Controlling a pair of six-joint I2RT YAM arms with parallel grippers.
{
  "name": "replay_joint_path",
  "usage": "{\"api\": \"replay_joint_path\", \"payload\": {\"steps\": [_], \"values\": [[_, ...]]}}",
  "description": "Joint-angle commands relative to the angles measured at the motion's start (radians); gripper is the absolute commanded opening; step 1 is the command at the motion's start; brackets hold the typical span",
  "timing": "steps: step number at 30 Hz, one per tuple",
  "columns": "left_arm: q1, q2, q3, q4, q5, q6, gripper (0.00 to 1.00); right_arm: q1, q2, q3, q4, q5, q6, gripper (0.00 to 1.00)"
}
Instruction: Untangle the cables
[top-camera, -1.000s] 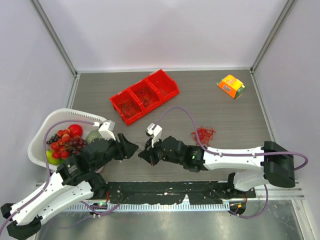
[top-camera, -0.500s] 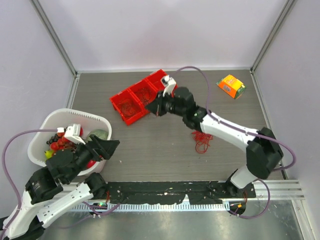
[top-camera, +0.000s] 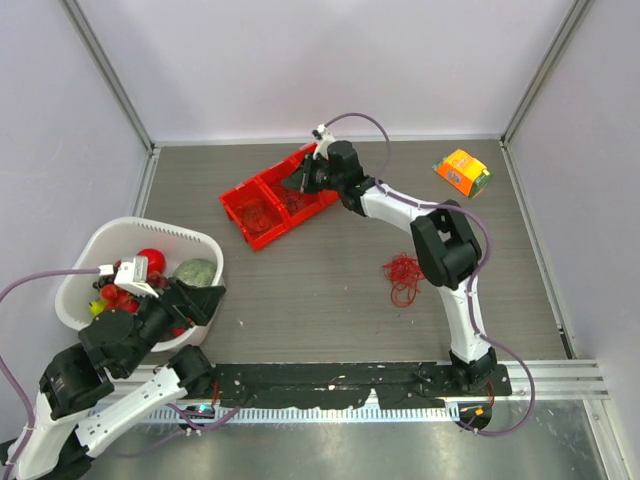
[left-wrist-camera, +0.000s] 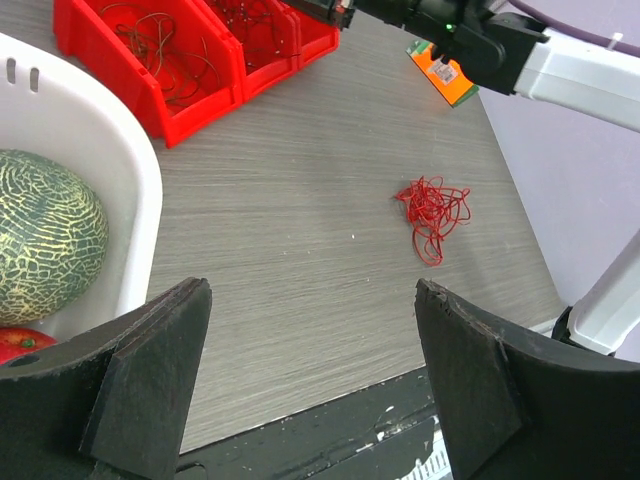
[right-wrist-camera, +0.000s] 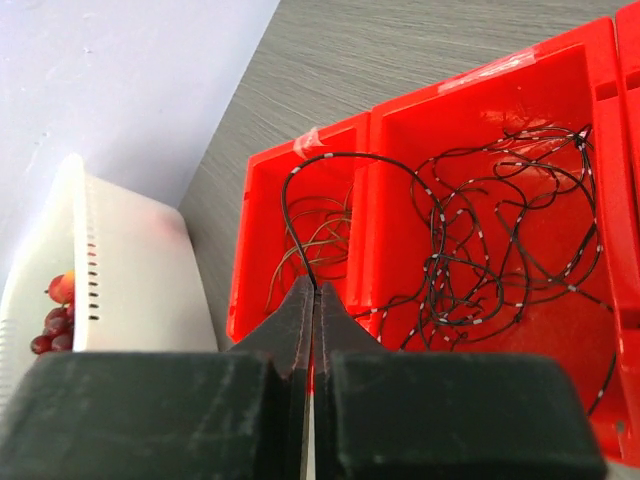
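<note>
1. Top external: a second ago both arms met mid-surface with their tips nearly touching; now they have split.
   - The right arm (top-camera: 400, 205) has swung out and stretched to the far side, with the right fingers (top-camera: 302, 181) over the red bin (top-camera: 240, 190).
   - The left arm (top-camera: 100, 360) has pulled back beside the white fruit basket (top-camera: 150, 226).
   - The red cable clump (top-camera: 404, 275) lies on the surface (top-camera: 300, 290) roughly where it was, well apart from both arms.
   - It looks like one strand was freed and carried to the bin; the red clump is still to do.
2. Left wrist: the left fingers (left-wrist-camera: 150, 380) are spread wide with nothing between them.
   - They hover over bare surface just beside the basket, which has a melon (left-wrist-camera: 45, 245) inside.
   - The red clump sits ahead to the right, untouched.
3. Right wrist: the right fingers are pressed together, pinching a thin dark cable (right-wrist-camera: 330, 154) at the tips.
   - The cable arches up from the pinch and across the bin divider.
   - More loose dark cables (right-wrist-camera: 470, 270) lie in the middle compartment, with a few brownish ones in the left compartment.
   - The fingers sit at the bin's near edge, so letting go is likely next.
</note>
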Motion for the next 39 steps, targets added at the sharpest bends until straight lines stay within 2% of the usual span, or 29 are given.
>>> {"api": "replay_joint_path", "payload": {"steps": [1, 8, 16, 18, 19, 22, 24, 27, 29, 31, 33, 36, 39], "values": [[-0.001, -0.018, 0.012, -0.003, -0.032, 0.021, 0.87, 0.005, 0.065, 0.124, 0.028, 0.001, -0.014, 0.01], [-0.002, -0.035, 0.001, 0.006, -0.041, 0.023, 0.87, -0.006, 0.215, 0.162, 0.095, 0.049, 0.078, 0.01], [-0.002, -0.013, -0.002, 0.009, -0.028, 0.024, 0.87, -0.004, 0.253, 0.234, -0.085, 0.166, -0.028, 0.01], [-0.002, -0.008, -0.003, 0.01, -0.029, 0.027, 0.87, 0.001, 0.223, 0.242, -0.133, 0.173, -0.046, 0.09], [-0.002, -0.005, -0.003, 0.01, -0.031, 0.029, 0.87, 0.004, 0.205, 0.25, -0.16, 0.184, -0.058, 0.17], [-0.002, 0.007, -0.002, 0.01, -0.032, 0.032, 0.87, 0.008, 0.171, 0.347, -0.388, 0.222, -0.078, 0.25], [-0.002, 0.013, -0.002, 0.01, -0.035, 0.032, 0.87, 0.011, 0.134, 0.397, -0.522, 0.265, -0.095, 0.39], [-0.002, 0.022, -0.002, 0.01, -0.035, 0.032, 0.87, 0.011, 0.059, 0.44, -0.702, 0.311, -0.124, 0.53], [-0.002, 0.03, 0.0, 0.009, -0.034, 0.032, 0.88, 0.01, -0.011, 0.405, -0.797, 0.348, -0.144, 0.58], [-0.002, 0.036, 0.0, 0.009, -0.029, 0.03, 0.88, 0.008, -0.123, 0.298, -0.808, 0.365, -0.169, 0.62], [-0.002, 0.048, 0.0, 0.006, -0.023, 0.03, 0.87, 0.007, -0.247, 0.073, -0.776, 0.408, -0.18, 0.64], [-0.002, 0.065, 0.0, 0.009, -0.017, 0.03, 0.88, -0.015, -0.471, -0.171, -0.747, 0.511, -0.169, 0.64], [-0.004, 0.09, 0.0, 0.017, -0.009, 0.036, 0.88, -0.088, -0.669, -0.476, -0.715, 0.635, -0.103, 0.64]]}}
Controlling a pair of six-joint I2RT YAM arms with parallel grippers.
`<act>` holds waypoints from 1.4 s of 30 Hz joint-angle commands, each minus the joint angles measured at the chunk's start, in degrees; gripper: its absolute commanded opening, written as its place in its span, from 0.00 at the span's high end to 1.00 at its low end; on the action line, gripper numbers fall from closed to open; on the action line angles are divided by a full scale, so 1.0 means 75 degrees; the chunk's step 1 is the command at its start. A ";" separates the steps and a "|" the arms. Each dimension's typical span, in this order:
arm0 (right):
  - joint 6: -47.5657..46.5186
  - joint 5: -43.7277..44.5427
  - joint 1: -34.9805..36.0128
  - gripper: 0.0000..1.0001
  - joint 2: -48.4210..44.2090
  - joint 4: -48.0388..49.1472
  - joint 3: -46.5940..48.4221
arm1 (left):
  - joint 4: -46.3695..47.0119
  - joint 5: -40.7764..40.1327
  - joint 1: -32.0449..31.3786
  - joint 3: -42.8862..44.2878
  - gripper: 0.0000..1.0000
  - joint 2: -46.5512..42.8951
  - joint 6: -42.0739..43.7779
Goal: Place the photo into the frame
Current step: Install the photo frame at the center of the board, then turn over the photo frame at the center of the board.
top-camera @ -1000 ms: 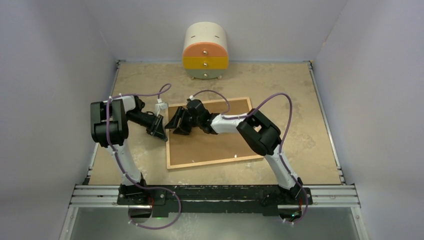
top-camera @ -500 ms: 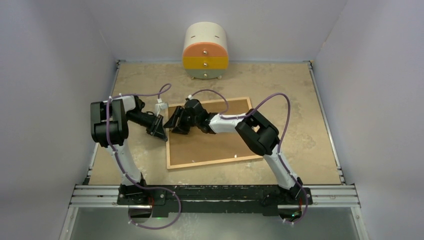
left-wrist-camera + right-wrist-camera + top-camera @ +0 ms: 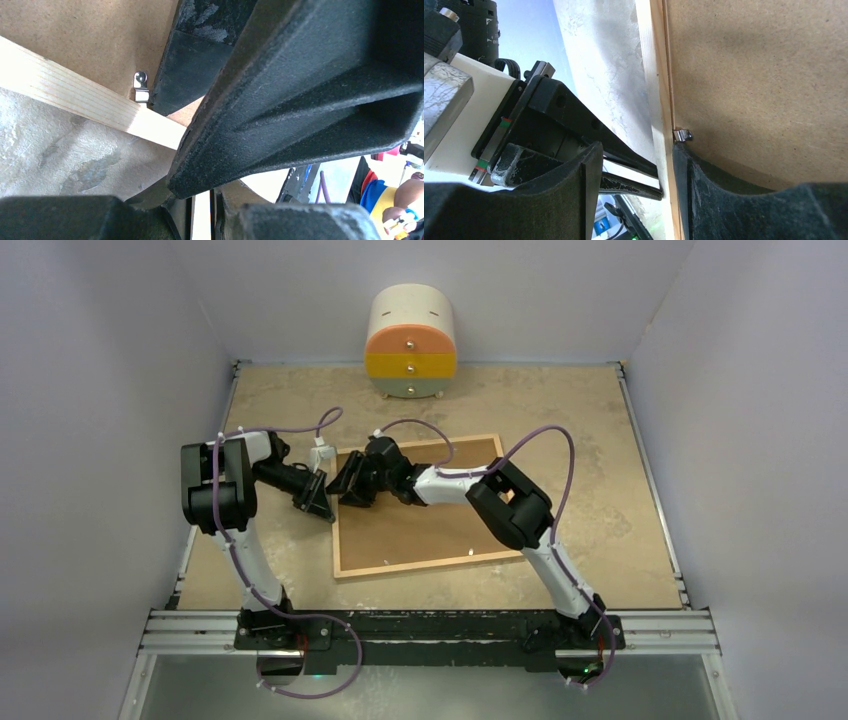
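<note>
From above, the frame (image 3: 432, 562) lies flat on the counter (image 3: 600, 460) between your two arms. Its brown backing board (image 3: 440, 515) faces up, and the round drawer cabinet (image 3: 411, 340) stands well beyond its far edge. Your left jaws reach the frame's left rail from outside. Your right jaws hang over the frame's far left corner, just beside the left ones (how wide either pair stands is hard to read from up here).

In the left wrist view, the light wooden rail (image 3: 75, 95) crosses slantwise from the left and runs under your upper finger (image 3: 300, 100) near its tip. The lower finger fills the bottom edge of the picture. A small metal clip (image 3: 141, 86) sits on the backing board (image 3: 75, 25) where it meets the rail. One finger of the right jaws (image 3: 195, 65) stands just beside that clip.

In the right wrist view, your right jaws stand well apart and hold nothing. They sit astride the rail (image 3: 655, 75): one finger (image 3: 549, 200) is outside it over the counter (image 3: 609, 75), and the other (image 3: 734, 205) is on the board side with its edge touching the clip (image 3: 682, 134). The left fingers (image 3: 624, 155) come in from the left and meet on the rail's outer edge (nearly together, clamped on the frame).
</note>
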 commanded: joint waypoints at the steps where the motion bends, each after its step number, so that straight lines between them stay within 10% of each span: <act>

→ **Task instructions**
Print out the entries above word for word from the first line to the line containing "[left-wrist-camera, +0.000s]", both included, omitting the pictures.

→ **Solution for this problem**
Controlling a pair of six-joint I2RT YAM arms with parallel grippers.
{
  "name": "replay_joint_path",
  "usage": "{\"api\": \"replay_joint_path\", \"payload\": {\"steps\": [_], \"values\": [[_, ...]]}}",
  "description": "Joint-angle commands relative to the angles measured at the motion's start (radians); gripper is the absolute commanded opening; step 1 is the command at the motion's start; brackets hold the typical span",
  "timing": "steps: step number at 30 Hz, one per tuple",
  "columns": "left_arm: q1, q2, q3, q4, q5, q6, gripper (0.00 to 1.00); right_arm: q1, q2, q3, q4, q5, q6, gripper (0.00 to 1.00)"
}
Instruction: Untangle the cables
[top-camera, -1.000s] 
[top-camera, -0.500s] 
[top-camera, +0.000s] 
[left-wrist-camera, +0.000s] 

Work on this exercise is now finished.